Presented by Sam Darby's "Winning Post Profits" service

This is probably my favourite race of the week and one of the best course and distances to have a bet on in big fields. That’s because there is a strong draw bias that is largely overlooked in the betting.



The line graph above shows the PRB3 performance by draw. It’s quite clear that the bottom eight or so stalls perform far worse than any higher stall and this trend is repeated with the win and place data too. The lowest seven stalls have won four handicaps on good or better ground whilst the next eleven stalls have won twenty times in the same time period.

The heat map shows draw and pace in combination and this is even more enlightening. There seems to be a fairly significant advantage in racing prominently or in mid-division from middle to high draws. Those run styles/draw combinations have accounted for 14 of the last 20 handicap winners in these conditions.

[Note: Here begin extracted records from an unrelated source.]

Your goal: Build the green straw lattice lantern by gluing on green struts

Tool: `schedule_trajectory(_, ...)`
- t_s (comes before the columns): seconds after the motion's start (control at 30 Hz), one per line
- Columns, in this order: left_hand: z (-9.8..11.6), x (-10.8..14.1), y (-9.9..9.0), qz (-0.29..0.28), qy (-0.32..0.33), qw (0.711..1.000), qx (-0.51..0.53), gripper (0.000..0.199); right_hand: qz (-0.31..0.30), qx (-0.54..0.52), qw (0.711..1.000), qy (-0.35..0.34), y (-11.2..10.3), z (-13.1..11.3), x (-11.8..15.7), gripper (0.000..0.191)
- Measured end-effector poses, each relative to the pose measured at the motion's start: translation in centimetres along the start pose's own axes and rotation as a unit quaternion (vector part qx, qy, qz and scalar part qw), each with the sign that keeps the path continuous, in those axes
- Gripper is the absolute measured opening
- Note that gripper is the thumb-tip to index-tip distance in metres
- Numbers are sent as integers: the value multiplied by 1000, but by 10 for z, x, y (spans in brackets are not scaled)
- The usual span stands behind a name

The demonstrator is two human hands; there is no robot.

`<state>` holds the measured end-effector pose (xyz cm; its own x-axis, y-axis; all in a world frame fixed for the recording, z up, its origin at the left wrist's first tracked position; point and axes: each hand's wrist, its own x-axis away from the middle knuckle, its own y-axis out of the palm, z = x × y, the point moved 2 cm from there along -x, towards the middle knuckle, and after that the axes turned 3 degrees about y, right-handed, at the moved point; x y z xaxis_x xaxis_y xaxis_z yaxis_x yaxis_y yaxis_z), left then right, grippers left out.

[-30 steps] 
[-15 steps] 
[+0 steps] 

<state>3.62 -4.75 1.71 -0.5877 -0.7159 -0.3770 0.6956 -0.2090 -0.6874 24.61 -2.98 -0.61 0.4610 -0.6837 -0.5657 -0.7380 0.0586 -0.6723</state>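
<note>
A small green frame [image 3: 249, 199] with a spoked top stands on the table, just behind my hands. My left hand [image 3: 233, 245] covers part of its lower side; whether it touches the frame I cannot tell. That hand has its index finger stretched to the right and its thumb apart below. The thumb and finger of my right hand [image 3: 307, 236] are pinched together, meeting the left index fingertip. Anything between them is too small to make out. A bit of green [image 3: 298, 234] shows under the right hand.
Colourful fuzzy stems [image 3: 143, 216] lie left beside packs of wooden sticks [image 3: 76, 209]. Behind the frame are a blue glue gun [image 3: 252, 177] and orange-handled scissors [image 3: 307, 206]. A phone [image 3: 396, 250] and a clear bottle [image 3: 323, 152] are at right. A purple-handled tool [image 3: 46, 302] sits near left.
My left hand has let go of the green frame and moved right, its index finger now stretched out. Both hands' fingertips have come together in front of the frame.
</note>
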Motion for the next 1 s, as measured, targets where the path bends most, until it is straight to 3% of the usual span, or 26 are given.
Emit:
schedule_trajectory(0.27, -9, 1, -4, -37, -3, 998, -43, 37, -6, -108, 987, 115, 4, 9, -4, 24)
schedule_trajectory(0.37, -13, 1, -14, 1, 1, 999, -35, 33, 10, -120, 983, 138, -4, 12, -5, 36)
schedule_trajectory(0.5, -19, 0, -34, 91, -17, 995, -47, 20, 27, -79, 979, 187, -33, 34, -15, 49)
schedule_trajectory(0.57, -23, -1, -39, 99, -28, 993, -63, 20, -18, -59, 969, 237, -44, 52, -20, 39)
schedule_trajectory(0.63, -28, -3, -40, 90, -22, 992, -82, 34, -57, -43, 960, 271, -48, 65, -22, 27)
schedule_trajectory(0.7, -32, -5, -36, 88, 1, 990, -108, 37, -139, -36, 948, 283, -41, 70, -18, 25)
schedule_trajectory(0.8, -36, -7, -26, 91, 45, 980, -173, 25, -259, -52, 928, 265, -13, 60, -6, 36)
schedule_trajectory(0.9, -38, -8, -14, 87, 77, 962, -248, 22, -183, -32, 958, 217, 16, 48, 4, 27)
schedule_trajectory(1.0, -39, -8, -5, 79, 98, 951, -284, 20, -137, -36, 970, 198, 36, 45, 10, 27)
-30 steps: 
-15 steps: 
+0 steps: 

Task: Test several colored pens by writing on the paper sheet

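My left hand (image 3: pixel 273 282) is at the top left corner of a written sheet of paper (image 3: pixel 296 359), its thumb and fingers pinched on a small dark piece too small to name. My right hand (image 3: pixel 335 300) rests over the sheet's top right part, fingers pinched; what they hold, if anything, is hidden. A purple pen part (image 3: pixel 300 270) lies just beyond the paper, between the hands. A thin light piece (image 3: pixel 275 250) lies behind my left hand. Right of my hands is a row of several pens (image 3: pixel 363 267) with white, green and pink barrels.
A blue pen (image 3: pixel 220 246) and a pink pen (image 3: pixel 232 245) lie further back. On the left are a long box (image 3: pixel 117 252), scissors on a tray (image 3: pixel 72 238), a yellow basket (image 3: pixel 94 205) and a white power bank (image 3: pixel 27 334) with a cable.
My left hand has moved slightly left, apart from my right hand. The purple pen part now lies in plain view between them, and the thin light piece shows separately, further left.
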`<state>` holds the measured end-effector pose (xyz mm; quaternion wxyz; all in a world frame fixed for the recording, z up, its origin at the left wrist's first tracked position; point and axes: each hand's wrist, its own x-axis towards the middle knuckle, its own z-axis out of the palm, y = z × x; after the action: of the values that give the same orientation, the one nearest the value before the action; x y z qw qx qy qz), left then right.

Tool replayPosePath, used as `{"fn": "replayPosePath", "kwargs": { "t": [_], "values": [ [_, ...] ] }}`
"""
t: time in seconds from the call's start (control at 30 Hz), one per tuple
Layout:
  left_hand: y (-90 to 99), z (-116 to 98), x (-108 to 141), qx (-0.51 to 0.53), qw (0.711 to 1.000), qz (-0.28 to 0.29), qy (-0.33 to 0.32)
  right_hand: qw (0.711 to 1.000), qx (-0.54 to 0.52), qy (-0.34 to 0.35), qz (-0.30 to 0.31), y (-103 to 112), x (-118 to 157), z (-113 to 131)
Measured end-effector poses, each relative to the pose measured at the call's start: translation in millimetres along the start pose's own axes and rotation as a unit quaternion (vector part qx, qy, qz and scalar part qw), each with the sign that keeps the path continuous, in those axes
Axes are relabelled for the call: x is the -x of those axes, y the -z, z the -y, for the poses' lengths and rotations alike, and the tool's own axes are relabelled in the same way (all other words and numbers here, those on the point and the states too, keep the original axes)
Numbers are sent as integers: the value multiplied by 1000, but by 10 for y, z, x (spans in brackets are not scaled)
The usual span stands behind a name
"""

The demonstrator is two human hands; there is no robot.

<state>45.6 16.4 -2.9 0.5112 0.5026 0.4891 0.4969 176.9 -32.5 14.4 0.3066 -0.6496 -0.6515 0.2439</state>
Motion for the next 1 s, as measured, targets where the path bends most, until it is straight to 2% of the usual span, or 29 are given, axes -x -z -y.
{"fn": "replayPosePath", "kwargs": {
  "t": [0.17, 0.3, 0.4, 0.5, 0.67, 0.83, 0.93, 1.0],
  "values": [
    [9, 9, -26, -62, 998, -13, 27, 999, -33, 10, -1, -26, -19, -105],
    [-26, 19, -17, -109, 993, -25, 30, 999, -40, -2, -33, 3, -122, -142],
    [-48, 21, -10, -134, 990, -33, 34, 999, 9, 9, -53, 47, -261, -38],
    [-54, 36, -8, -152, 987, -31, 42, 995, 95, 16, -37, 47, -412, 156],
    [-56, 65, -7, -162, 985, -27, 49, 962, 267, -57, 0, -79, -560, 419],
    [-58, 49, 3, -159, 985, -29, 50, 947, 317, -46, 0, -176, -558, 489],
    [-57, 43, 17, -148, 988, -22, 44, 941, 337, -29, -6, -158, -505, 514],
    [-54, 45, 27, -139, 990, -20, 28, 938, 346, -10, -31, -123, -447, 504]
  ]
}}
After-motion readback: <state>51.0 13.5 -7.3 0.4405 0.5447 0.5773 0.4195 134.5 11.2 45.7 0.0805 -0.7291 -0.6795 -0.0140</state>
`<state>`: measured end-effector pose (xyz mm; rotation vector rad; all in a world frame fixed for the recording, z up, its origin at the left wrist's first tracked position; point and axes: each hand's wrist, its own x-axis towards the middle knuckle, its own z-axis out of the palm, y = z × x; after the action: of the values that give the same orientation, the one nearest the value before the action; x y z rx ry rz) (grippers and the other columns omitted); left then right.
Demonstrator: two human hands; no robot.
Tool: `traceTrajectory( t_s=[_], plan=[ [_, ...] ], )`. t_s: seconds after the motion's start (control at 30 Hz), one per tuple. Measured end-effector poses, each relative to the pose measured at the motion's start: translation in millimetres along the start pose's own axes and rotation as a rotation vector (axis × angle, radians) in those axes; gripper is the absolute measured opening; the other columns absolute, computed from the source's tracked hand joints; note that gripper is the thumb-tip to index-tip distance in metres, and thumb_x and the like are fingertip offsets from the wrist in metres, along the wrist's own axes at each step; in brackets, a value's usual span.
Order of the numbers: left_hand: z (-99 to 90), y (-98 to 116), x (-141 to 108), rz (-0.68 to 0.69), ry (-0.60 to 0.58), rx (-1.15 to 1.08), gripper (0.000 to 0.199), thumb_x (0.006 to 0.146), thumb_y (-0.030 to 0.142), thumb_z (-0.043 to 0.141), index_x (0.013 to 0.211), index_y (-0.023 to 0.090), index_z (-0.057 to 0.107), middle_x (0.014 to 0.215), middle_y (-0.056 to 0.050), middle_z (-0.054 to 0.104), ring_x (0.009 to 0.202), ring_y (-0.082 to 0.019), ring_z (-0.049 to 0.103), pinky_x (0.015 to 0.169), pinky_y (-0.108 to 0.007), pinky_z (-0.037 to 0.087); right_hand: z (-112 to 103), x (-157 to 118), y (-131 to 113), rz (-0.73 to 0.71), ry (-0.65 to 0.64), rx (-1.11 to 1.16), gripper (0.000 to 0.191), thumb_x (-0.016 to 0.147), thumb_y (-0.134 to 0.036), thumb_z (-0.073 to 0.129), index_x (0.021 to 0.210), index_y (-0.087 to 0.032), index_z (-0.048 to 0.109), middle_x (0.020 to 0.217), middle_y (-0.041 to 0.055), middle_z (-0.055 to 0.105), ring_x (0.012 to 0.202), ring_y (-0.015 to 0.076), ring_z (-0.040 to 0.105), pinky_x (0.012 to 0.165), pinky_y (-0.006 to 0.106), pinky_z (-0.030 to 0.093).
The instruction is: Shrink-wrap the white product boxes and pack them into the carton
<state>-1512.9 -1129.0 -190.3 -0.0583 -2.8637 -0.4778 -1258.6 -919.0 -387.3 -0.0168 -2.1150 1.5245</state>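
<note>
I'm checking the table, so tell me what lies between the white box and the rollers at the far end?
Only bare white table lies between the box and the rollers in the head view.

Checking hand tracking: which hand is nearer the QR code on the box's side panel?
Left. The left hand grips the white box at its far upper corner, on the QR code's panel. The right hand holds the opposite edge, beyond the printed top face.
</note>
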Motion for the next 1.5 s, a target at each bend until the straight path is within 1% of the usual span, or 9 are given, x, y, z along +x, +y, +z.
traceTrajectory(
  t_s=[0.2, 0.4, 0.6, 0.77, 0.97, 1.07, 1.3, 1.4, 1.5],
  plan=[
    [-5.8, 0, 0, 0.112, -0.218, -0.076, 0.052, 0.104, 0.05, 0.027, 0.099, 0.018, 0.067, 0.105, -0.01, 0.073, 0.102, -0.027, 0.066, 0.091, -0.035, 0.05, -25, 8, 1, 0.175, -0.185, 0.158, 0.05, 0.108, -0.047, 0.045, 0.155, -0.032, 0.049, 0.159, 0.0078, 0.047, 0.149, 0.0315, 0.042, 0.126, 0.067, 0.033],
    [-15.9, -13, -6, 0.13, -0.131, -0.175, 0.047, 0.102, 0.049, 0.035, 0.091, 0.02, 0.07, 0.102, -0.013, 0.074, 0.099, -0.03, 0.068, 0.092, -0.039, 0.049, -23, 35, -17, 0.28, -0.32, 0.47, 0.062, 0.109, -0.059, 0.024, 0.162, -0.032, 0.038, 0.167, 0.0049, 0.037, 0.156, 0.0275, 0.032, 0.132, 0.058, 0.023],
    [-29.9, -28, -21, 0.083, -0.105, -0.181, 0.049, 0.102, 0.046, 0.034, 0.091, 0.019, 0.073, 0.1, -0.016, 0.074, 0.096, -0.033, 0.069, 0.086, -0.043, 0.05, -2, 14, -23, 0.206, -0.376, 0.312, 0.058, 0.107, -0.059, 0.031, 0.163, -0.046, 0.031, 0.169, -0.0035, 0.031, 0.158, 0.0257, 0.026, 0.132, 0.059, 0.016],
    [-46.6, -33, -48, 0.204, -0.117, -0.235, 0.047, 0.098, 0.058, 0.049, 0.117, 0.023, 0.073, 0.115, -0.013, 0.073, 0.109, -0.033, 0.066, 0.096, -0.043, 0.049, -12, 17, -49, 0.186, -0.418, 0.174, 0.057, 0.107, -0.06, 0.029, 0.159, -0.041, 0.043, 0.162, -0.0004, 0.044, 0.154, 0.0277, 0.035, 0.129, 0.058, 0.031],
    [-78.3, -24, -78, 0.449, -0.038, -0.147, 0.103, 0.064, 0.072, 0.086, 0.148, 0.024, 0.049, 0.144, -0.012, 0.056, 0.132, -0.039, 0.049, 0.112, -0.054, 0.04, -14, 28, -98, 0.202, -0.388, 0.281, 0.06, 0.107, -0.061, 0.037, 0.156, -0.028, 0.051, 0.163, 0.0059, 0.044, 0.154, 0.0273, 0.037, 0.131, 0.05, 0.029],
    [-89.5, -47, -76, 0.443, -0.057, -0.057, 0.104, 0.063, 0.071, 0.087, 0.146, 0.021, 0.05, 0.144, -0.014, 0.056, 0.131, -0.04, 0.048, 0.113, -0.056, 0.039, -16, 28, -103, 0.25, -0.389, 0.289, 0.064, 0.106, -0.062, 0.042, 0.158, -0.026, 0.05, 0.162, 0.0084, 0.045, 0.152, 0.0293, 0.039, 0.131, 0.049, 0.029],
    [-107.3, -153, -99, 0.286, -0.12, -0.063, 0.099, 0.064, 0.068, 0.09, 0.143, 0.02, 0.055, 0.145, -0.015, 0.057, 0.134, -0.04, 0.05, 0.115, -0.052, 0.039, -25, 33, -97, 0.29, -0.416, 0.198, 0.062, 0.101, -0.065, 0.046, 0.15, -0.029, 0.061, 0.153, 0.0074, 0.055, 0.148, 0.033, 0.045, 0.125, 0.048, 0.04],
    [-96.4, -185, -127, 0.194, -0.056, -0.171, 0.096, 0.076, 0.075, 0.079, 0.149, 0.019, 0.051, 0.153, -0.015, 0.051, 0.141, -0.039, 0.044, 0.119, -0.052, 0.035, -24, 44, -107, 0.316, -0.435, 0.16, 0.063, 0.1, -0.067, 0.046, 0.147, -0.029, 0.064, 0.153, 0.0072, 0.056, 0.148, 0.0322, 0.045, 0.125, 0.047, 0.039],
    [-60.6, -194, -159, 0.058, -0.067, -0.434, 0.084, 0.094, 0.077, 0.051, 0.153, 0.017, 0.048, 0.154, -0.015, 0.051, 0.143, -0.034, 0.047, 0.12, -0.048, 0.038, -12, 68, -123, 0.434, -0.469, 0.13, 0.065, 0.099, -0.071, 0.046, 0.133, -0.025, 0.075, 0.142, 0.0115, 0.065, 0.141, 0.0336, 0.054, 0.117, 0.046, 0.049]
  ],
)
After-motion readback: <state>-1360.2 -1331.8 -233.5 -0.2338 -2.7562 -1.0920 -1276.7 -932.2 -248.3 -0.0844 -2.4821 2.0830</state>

The only other ‘positive’ draw and run style combination is leaders from middle draws. The worst performing combinations are high drawn front runners and low drawn hold up performers.

It’s relatively easy to explain this draw bias. Big field mile and a half handicaps here can be really rough races where those on the rail often don’t get anything resembling a clear run. They don’t get long to sort themselves out in the straight so the horses that are a bit handier, and on the outside, are well positioned in relation to the lead and are pretty much guaranteed a clear run.

Fortunately, the one I’ve liked for this since the declarations first came out is a prominent racer and drawn high, which should see him to maximum effect. For quick reference, you can use the Geegeez Gold pace map below to see which horses fall into the likely advantaged category here.



On Tuesday I was strongly against Belloccio in the Copper Horse Stakes because Willie Mullins needed to suddenly improve the horse by 10lbs+ on turf for him to figure. Mullins worked his magic and the horse won well. My gripe with the Mullins horses is we know from previous experience that they are very likely to win or run well. At the same time, they often come here unproven over the trips at which they are running, unproven on the ground and their handicap marks are usually complete guesswork. That’s not the case with Ethical Diamond who ticks all those boxes and also even boasts some of my beloved ‘hot form’.

As a 3yo, before moving to Mullins’ yard he improved for the step up in trip from 10f to 12f, when beating a subsequently 94-rated runner up by 2 lengths giving her 5lbs. That run alone makes him look well treated as he is also rated 94 now himself.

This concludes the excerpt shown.